*Your assignment*: Please return the whole listing, character for character.

*Material provided*:
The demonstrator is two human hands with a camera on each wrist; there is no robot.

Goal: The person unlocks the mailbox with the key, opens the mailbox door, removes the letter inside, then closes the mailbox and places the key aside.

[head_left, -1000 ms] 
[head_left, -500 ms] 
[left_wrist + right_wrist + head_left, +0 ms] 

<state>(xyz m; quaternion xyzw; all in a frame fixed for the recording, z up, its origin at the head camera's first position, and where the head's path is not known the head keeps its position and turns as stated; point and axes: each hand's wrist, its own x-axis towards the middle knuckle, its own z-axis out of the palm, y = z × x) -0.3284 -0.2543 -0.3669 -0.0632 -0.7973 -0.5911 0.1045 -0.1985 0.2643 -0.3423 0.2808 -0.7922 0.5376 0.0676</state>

*Final answer*:
The demonstrator is two human hands with a camera on each wrist; there is no robot.

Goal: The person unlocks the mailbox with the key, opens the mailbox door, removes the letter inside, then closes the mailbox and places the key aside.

[head_left, -1000 ms] 
[head_left, -500 ms] 
[left_wrist + right_wrist + head_left, +0 ms] 

<state>(xyz m; quaternion xyzw; all in a frame fixed for the recording, z up, its origin at the head camera's first position, and where the head's path is not known the head keeps its position and turns as stated; point and axes: each hand's wrist, its own x-axis towards the middle knuckle, its own z-axis out of the palm, y = z × x) -0.3284 -0.2543 -0.3669 -0.0632 -0.7973 -0.5911 0.1045 -0.1985 0.2643 -0.3423 0.2808 -0.7922 0.5376 0.0676</state>

That finishes the exercise.